[WHAT THE EXERCISE ASKS]: The complete listing below should be transcribed precisely.

[[ INFORMATION PROVIDED, beginning ]]

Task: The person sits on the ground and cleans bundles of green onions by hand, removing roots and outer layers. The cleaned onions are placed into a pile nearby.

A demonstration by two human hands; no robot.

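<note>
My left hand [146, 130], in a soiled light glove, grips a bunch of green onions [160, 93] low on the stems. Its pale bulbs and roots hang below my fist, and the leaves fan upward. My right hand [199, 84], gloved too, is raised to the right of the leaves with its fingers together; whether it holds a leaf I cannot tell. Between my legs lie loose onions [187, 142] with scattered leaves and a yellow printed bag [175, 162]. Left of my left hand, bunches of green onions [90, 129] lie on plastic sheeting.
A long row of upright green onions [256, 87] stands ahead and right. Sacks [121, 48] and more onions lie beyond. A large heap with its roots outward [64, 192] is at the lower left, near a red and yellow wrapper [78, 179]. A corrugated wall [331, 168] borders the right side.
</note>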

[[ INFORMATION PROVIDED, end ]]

[REPLY]:
Task: The person sits on the ground and cleans bundles of green onions by hand, removing roots and outer layers. The cleaned onions are placed into a pile nearby.

A demonstration by two human hands; no robot.

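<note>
My left hand [146, 130], in a soiled light glove, grips a bunch of green onions [160, 93] low on the stems. Its pale bulbs and roots hang below my fist, and the leaves fan upward. My right hand [199, 84], gloved too, is raised to the right of the leaves with its fingers together; whether it holds a leaf I cannot tell. Between my legs lie loose onions [187, 142] with scattered leaves and a yellow printed bag [175, 162]. Left of my left hand, bunches of green onions [90, 129] lie on plastic sheeting.
A long row of upright green onions [256, 87] stands ahead and right. Sacks [121, 48] and more onions lie beyond. A large heap with its roots outward [64, 192] is at the lower left, near a red and yellow wrapper [78, 179]. A corrugated wall [331, 168] borders the right side.
</note>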

This exercise calls for no further output.